What lines of the data below hold "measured"? Show them.

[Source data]
━━━━━━
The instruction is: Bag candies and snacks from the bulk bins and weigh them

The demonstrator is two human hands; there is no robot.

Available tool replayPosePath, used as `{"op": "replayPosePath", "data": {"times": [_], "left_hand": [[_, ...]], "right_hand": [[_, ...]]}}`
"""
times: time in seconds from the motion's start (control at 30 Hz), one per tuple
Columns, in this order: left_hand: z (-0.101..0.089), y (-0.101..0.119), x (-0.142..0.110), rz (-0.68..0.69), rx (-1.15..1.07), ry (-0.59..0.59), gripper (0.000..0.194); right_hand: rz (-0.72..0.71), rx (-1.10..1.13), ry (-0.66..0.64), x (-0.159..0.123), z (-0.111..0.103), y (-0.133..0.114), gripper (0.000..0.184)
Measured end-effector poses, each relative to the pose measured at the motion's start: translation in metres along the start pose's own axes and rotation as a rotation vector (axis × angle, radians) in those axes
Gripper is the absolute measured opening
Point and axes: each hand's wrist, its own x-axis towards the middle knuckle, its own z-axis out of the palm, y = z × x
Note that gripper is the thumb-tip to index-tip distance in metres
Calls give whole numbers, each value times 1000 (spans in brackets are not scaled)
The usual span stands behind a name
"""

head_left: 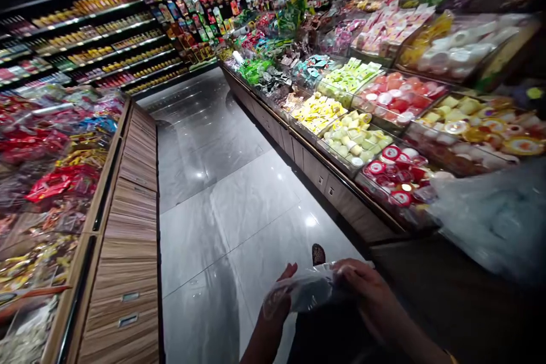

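A thin clear plastic bag (313, 291) stretches between my two hands, low in the view and above the floor. My right hand (365, 285) pinches its right end, thumb and fingers closed on the film. On the other side, my left hand (279, 302) is closed on the bag's left part. Film covers much of that hand, and its fingertips show above the edge. Part of the grip is hidden by the plastic. Nothing can be made out inside the bag.
Bins of wrapped sweets and jelly cups (384, 168) line the right counter (307, 159), where a large translucent plastic bag (495, 216) hangs. A left counter (128, 239) holds packaged snacks (63, 182). Between them runs a grey tiled aisle (222, 216); stocked shelves (98, 40) stand behind.
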Motion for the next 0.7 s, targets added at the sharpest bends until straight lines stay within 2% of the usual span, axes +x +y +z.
{"op": "replayPosePath", "data": {"times": [0.1, 0.17, 0.3, 0.43, 0.57, 0.7], "left_hand": [[21, 19, -34, 3, -23, 35, 48], [30, 28, -57, 40, -3, 9, 41], [52, 34, -100, 65, 55, -102, 38], [90, 33, -135, 72, 43, -78, 43], [150, 26, -166, 144, 23, 26, 51], [239, 22, -195, 185, 48, 181, 49]], "right_hand": [[-18, -28, 132, -41, -29, 8, 29], [-52, -89, 159, -64, -50, 7, 26], [-109, -168, 115, -104, -85, -2, 23], [-206, -142, 163, -137, -120, -16, 23], [-310, -134, 168, -174, -173, -33, 21], [-439, -192, 112, -223, -241, -64, 12]]}}
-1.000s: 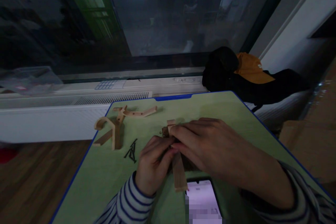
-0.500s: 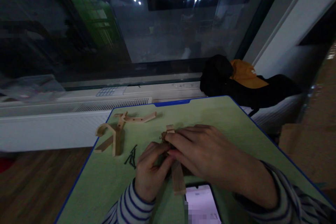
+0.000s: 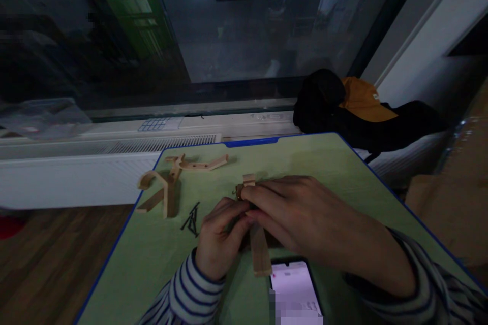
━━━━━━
§ Your solution
Measured end-effector poses, each relative to the pose measured at the motion's start: translation in metres along the start pose's own axes and rotation as a rotation vector (axis × angle, radians) in those axes
Gripper is the absolute measured opening

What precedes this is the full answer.